Exercise description: If a line in the data holds "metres", copy that line out in full.

########

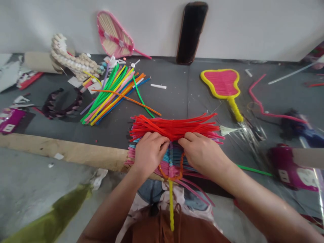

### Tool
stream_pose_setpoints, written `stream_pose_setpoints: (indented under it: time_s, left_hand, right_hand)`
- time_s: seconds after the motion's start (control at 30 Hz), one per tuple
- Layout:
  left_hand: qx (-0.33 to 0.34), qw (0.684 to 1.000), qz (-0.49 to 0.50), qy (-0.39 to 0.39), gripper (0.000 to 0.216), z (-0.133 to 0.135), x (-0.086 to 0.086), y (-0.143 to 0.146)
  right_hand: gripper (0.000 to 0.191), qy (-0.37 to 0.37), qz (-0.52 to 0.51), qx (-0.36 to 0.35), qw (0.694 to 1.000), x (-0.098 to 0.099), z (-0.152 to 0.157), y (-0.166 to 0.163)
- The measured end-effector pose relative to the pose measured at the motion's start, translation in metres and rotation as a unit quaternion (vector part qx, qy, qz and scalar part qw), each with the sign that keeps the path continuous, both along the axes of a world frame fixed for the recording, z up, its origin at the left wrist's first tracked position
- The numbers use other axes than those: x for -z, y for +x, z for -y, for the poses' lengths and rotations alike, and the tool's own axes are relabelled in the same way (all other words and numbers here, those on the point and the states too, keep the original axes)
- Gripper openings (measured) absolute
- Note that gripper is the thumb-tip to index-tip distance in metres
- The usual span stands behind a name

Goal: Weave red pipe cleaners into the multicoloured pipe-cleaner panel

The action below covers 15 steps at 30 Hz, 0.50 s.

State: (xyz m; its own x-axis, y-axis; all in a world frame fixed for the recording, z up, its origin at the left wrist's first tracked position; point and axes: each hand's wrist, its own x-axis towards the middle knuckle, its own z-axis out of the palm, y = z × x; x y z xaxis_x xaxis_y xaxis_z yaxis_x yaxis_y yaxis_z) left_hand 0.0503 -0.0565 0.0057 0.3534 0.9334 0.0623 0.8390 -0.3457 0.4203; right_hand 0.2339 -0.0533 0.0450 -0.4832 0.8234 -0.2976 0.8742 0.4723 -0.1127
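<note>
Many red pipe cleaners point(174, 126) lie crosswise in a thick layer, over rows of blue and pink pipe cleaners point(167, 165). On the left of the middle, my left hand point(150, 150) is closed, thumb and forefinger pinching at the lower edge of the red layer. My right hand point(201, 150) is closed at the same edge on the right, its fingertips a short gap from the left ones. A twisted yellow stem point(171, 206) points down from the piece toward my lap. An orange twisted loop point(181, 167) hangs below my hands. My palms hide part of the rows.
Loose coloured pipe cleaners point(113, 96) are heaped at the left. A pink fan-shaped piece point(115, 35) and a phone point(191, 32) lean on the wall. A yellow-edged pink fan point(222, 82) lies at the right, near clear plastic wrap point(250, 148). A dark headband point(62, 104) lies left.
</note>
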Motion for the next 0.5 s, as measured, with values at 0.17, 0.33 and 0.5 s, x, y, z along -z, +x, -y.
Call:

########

Answer to this task:
- The measured end-effector pose relative to the pose measured at the motion's start, translation in metres and rotation as a unit quaternion (vector part qx, qy, qz and scalar part qw), each with the sign that keeps the path continuous, both along the axes of a world frame fixed for the recording, z up, its origin at the left wrist's first tracked position
- Note that gripper is the thumb-tip to index-tip distance in metres

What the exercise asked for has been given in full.